J’ai aussi appris qu’il y a des indications évidentes tout au long du parcours pour aider à PRÉDIRE quand une crise ou une urgence pourrait se produire, si vous les cherchez. Une rallonge électrique effilochée et surchargée brûlera un jour ou l’autre. Ce n’est qu’une question de temps et de savoir ce qui prendra feu à ce moment-là. Alors réparez-la maintenant et évitez le désastre qui s’annonce.
Nous sommes au bord de la crise. À ce moment de l’histoire, la société a décidé de s’électrifier autant que possible afin de réduire l’utilisation des combustibles fossiles.
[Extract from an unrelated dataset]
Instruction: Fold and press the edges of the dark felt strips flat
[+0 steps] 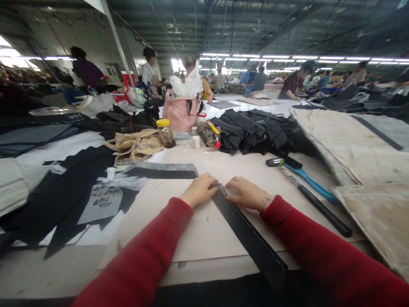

Le camionnage, la production d’énergie, les bâtiments et même les avions sont prêts à être propulsés par l’électricité. La technologie est-elle accessible? Pour la plupart, et les autres rattrapent le retard. L’argent est-il accessible? Il semble que tous les gouvernements et les grandes entreprises privées aient déboursé de l’argent pour que cela devienne une réalité. Quel est donc le problème?
Le personnel. Il y a trop peu de travailleurs qualifiés et expérimentés pour transformer les rêves en réalité. Nombre d’entre eux ont pris leur retraite, d’autres se sont orientés vers des programmes universitaires et le codage informatique plutôt que vers les métiers et la gestion de la construction, et d’autres encore ont changé d’industrie ou de profession à la suite de la récente pandémie. Il y avait cependant des signes avant-coureurs. Je me souviens qu’il y a 20 ans, nous discutions de l’imminence de la « vague grise » de départs à la retraite. Nous en parlons depuis deux décennies, et comment avons-nous réagi? Avons-nous changé les conversations dans les écoles secondaires concernant la belle vie qu’une personne peut avoir en devenant une personne de métier? Avons-nous doublé de façon dynamique le nombre de personnes inscrites à des programmes de formation? Avons-nous sérieusement réfléchi à l’énorme volume de travail à venir et tenté de comprendre d’où viennent les gens?
Il y a eu quelques tentatives, et des gens compétents qui font du bon travail, mais ce n’est pas suffisant. Les résultats parlent d’eux-mêmes. Il y a toujours des réponses aux questions difficiles, si vous savez à qui vous adresser. Si nous travaillons ensemble, si nous réglons les détails et si nous prenons les mesures nécessaires, nous POUVONS y arriver. Or, si la nécessité de tout électrifier à la suite d’une crise mondiale est véritablement une urgence, nous ferions mieux de commencer à agir en conséquence.